A Secretaria de Defesa Agropecuária (SDA) do Ministério da Agricultura e Pecuária (Mapa) publicou na última quarta-feira (15) a Portaria Nº 1.114, permitindo temporariamente a comercialização interestadual de produtos de origem animal do Rio Grande do Sul, em caráter excepcional.

A Adapar enviou uma declaração expressa ao Ministério alinhada a essa autorização, e vai disponibilizar no site oficial uma lista dos estabelecimentos aptos a vender esses produtos, garantindo a segurança e a qualidade alimentar para os consumidores.

A decisão atende a uma solicitação da Associação Gaúcha de Laticinistas e Laticínios (AGL) pela flexibilização das regulamentações vigentes, com o objetivo de garantir a continuidade da venda dos produtos de origem animal produzidos em território gaúcho, tendo em vista o impacto das enchentes para os produtores rurais.

O assunto foi debatido em uma reunião online realizada na terça-feira (14) entre os órgãos e entidades de defesa agropecuária do Paraná, Rio Grande do Sul, Santa Catarina, São Paulo, Minas Gerais e o Mapa.

“Essa medida representará um alívio significativo para as pequenas empresas, com o escoamento de produtos que poderão ser revendidos nos estabelecimentos distribuídos por diversos estados brasileiros”, explica o diretor-presidente da Adapar, Otamir Cesar Martins.

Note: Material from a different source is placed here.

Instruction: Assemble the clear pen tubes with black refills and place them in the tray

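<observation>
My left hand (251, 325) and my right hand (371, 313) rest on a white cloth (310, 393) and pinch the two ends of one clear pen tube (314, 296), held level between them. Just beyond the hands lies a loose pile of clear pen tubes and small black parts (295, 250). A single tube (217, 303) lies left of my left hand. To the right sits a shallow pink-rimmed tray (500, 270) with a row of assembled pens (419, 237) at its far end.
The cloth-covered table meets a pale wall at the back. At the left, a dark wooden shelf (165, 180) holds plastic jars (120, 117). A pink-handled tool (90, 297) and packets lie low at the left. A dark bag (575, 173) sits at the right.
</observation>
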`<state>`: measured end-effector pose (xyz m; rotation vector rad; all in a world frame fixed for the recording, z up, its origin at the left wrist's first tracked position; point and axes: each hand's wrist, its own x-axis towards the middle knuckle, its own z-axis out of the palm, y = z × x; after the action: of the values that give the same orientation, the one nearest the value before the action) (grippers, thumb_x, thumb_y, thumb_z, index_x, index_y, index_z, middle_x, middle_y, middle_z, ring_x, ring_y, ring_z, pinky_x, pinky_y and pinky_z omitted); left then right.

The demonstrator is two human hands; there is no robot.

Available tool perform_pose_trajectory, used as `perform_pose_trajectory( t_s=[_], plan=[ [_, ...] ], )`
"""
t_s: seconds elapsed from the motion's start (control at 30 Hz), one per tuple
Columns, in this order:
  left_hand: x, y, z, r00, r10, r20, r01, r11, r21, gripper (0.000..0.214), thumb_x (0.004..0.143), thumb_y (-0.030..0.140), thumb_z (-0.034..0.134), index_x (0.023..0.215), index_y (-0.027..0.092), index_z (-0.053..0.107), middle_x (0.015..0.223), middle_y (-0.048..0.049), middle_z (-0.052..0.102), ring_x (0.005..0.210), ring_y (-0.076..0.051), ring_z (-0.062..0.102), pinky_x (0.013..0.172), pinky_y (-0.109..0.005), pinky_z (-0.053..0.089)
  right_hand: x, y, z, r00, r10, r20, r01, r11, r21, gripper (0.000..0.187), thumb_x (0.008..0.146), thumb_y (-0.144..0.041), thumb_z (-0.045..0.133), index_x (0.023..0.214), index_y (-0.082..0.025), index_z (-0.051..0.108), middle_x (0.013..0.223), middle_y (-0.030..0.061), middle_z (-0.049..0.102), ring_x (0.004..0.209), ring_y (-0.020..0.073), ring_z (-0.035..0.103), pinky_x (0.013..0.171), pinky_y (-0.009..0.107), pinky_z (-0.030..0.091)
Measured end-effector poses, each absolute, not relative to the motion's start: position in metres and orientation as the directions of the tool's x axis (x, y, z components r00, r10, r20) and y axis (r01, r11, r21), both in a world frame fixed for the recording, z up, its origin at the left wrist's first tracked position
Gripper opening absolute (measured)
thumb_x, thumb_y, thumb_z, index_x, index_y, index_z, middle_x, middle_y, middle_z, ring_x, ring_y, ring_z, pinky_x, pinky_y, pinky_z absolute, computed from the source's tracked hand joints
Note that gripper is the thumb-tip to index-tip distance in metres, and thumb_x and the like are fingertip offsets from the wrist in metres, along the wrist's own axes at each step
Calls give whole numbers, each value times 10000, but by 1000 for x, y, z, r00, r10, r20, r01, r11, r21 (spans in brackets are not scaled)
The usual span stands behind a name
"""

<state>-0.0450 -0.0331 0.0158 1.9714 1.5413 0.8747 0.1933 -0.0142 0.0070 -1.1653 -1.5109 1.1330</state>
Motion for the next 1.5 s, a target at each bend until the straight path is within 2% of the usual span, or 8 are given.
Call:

As autorizações dispostas na Portaria do Ministério são válidas pelo prazo de 90 dias.

Para a gerente de Inspeção de Produtos de Origem Animal da Adapar, Mariza Koloda, a iniciativa representa um importante passo na busca por soluções ágeis e eficazes para enfrentar os desafios impostos pelo cenário de crise no Rio Grande do Sul.

“A cooperação entre os órgãos de defesa agropecuária e o Ministério demonstra o compromisso em atender às necessidades dos produtores e consumidores, ao mesmo tempo em que se mantém a integridade e segurança dos alimentos comercializados em todo o País”, diz.

Segundo a AGL, a grande maioria das agroindústrias familiares depende de feiras, restaurantes, empórios, hotéis, vendas digitais para consumidor direto ou de compras institucionais pelo Poder Público. O impacto das chuvas prejudicou a comercialização das agroindústrias em todas as regiões, com produtores que perderam animais, lavouras e instalações.